My best guess is that you are seeing differences in scheduling behavior with respect to memory locale. I notice that you are not binding your processes, and so they are free to move around the various processors on the node. I would guess that your thread is winding up on a processor that is non-local to your memory in one case, but local to your memory in the other. This is an OS-related scheduler decision.
You might try binding your processes to see if it helps. With threads, you don't really want to bind to a core, but binding to a socket should help. Try adding --bind-to-socket to your mpirun cmd line (you can't do this if you run it as a singleton - have to use mpirun).
On Oct 25, 2011, at 2:45 AM, 吕慧伟 wrote:
Thanks, Ralph. Yes, I have taking that into account. The problem is not to compare two proc with one proc, but the "multi-threading effect". Multi-threading is good on the first machine for one and two proc, but on the second machine, it disappears for two proc.
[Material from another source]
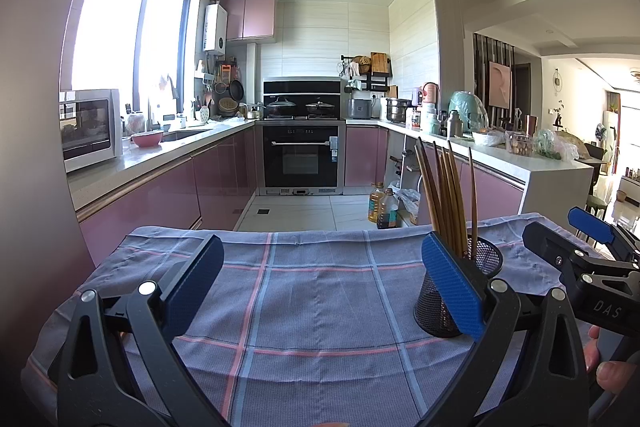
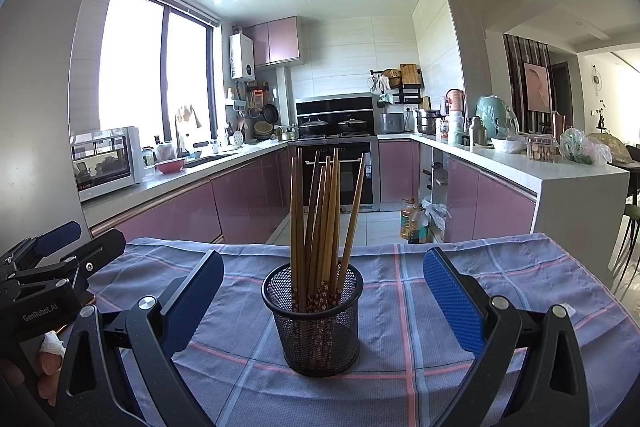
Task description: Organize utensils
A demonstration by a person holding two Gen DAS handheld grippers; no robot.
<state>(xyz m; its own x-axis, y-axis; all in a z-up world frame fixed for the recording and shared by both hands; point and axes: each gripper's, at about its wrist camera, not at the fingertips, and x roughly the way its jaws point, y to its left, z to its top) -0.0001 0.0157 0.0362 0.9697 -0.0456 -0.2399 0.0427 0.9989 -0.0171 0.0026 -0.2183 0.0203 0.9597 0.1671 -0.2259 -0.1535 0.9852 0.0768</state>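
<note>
My left tongs point(image 1: 322, 279) hover wide open over the bare cloth point(image 1: 312, 291), holding nothing. Right of them, toward the table's far edge, the mesh cup point(image 2: 316, 323) stands upright with chopsticks point(image 2: 320, 219) in it. My right tongs point(image 2: 323, 297) gape around it, pads apart from it.

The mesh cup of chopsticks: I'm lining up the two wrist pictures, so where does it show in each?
Left wrist view: the mesh cup stands low on the right, partly behind the left gripper's right finger.
Right wrist view: the mesh cup stands at centre, between the open fingers of the right gripper.
Shared landmark: the black oven at the far wall.
</note>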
To narrow down the problem, I reinstalled the operating system on the second machine from SUSE 11(kernel 184.108.40.206, gcc 4.3.4) to Red Hat 5.4 (kernel 2.6.18, gcc 4.1.2) which is similar to the first machine (Cent OS 5.3, kernel 2.6.18, gcc 4.1.2). Then the problem disappears. So the problem must lies somewhere in OS kernel or GCC version. Any suggestions? Thanks.
On Tue, Oct 25, 2011 at 3:11 PM, Ralph Castain <email@example.com>
Okay - thanks for testing it.
Of course, one obvious difference is that there isn't any communication when you run only one proc, but there is when you run two or more, assuming your application has MPI send/recv (or calls collective and other functions that communicate) calls in it. Communication to yourself is very fast as no bits actually move - sending messages to another proc is considerably slower.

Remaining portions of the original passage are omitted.